Born and educated in Paris, France, the late Michael Henry Wilson was a bicultural writer and filmmaker living near Los Angeles. He co-directed the first two shoots for “Myanmar Year Zero” – one in Los Angeles when Suu Kyii adressed the Burmese community, and then the final shoot in Myanmar in March 2014. He died of cancer a few months after returning to Los Angeles and had been unaware of his illness when in Myanmar.
His two passions, movies and history, were evident in his projects. His most recent full-length documentary Reconciliation: Mandela’s Miracle is about Nelson Mandela and his historic achievement to end apartheid and usher in a new era for South Africa (PBS, Warner Bros. Netflix, 2010).
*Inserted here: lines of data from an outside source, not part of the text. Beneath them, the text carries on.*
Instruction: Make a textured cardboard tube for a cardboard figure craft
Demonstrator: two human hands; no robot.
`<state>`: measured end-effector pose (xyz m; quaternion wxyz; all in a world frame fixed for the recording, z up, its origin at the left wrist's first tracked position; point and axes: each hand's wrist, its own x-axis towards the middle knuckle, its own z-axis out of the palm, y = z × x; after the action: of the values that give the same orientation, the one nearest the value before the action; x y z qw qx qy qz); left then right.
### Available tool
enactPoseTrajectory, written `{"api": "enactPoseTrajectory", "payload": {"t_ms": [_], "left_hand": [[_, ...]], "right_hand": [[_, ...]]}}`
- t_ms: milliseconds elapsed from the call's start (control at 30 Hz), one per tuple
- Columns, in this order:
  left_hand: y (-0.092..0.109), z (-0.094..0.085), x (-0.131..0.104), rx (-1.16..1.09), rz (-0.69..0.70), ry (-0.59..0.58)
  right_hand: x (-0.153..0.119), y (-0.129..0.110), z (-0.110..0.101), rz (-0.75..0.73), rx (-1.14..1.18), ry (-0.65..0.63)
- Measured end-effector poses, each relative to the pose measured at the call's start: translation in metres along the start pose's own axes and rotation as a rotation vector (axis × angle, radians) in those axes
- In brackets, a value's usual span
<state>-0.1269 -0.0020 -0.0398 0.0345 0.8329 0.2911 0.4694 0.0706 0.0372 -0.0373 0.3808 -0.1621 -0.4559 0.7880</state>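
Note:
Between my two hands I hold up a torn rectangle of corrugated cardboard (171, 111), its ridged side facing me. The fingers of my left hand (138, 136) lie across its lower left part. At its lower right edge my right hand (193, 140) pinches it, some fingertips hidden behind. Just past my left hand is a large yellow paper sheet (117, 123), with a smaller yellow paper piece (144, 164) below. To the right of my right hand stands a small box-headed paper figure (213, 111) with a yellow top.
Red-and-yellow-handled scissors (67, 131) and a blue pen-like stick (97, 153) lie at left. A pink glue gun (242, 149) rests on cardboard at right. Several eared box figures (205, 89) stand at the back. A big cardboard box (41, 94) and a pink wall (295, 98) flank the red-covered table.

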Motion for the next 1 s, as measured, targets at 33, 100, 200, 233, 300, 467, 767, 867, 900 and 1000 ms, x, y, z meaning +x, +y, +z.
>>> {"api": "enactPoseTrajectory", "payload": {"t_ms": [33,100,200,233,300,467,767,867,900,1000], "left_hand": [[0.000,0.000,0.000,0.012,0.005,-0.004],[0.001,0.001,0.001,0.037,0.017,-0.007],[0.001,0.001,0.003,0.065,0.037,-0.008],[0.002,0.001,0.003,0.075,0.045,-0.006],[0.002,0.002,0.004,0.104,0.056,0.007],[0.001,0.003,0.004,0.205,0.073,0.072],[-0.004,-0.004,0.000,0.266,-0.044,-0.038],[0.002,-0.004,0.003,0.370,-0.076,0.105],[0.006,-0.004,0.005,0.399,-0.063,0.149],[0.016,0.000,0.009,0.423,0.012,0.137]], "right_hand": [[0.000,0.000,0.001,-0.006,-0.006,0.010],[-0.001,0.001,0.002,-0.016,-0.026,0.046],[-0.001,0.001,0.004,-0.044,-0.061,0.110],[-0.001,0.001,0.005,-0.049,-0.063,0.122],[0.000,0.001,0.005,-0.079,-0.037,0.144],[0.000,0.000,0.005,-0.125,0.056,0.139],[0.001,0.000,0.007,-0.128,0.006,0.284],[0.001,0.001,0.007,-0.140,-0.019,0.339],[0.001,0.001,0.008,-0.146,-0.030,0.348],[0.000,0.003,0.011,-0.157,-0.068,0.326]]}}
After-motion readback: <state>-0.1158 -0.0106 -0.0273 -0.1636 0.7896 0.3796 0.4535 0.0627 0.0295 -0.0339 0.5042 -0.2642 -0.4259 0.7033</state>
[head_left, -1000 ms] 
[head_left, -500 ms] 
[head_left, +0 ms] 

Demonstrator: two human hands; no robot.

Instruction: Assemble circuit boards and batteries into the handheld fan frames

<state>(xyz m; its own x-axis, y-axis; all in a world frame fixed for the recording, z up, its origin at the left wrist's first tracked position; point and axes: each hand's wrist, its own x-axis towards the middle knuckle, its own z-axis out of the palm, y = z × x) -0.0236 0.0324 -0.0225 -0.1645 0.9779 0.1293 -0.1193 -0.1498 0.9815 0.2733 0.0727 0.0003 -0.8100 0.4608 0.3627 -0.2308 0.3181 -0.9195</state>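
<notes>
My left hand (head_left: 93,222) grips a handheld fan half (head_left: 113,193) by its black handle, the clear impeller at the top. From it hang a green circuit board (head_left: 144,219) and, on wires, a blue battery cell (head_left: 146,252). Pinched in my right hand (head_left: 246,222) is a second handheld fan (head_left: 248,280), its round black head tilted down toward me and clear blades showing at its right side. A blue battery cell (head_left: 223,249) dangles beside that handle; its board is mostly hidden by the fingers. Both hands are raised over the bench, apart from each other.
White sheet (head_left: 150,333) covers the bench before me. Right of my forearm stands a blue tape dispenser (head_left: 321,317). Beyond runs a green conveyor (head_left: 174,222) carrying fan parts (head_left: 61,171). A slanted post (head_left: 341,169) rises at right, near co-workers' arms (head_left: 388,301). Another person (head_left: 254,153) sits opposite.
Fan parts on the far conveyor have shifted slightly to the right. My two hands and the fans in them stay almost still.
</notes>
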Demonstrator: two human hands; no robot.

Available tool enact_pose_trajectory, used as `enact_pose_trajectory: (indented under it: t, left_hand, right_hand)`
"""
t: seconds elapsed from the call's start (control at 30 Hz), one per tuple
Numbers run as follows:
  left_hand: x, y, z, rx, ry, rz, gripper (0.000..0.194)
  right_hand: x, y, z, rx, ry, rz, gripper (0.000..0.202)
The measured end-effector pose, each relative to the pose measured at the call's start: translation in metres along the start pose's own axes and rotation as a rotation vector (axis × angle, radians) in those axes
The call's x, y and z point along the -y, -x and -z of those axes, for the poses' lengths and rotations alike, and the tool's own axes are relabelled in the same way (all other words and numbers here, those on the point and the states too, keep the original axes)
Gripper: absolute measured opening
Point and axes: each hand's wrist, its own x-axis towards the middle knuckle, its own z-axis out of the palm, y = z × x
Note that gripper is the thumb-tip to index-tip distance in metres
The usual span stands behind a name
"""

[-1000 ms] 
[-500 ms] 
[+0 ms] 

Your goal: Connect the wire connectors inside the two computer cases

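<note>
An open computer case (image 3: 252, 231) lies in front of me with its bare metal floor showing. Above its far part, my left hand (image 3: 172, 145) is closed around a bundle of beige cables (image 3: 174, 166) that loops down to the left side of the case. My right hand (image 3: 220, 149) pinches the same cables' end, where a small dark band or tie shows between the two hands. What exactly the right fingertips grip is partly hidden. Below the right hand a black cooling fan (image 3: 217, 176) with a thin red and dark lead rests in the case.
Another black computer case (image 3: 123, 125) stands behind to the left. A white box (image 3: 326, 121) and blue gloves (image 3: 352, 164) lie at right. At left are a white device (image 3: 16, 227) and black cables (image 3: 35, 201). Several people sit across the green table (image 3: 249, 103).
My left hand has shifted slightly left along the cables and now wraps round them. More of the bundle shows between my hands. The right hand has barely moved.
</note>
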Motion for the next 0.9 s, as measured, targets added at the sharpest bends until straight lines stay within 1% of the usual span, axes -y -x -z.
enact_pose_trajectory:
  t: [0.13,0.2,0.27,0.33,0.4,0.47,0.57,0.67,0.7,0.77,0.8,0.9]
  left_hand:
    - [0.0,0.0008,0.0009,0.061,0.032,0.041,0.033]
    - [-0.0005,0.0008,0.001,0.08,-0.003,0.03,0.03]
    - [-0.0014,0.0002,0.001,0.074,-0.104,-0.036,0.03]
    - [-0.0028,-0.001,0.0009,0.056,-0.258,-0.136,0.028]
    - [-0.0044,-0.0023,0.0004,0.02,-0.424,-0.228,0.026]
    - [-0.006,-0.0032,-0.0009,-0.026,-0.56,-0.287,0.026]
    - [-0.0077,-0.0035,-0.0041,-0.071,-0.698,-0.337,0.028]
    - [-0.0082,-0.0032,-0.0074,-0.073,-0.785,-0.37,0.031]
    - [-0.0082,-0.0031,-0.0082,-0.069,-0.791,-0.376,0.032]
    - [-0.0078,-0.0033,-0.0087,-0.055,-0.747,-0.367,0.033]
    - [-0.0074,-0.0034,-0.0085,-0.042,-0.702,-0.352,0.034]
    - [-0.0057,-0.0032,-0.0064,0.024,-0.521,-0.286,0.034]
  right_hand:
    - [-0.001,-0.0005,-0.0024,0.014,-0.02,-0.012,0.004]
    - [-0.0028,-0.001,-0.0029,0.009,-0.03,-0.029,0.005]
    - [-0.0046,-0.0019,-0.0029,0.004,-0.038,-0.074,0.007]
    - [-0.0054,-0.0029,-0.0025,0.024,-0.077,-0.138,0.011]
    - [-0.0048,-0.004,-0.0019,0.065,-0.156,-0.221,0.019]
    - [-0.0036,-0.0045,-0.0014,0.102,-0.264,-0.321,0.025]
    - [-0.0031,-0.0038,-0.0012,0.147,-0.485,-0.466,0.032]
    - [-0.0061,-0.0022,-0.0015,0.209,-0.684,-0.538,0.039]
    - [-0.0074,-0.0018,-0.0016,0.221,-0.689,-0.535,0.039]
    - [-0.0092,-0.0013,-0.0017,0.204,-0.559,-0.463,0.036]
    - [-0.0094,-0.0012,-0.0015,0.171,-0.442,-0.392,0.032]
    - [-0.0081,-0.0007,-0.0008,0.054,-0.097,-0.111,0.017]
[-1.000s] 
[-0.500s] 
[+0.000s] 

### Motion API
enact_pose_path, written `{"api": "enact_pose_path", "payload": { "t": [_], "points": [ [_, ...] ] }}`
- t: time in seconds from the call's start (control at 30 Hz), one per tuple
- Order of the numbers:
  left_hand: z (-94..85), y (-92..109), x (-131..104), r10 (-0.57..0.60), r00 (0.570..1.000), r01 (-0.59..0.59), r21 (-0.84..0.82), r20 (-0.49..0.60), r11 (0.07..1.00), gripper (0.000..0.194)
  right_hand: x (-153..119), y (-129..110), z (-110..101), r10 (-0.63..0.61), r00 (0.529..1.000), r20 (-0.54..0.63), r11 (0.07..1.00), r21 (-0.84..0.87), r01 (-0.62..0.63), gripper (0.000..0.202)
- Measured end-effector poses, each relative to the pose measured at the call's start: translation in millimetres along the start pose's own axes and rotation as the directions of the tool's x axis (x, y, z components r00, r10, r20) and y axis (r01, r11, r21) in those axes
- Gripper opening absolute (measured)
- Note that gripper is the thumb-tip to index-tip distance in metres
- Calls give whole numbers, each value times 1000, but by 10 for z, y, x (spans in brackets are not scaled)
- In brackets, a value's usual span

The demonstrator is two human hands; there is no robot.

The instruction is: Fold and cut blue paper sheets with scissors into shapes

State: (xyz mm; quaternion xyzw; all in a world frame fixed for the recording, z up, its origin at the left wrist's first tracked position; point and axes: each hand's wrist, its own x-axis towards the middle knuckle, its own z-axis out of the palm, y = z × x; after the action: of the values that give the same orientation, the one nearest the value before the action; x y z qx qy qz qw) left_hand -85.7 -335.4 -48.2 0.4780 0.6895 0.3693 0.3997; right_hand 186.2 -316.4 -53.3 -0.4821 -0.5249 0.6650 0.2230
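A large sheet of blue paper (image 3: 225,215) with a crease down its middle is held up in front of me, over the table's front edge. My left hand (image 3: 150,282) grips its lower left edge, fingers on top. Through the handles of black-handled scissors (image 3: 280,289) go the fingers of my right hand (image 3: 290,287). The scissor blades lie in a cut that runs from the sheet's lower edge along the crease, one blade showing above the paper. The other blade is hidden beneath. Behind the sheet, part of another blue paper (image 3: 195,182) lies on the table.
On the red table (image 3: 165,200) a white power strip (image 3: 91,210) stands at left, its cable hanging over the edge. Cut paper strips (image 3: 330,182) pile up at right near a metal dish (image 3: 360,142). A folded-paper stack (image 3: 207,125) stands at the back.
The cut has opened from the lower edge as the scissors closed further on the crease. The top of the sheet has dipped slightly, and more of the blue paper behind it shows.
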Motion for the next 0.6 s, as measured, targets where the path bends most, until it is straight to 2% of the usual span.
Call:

Additionally, Clint Eastwood: A Life in Film is an intimate portrait focusing on Eastwood’s approach to filmmaking (Arte, 2007) and has been widely aired in Europe.
Along with Myanmar Year Zero, Wilson was also co-writing and co-directing with Martin Scorsese a three-part documentary series on classic British cinema. This followed A Personal Journey with Martin Scorsese, the celebration of 100 years of American movies that he co-wrote and co-directed with Scorsese (BFI-Channel 4-Miramax). The three-part series premiered at the 1995 Cannes Festival, was nominated for the British Academy Awards, and toured more than thirty international festivals.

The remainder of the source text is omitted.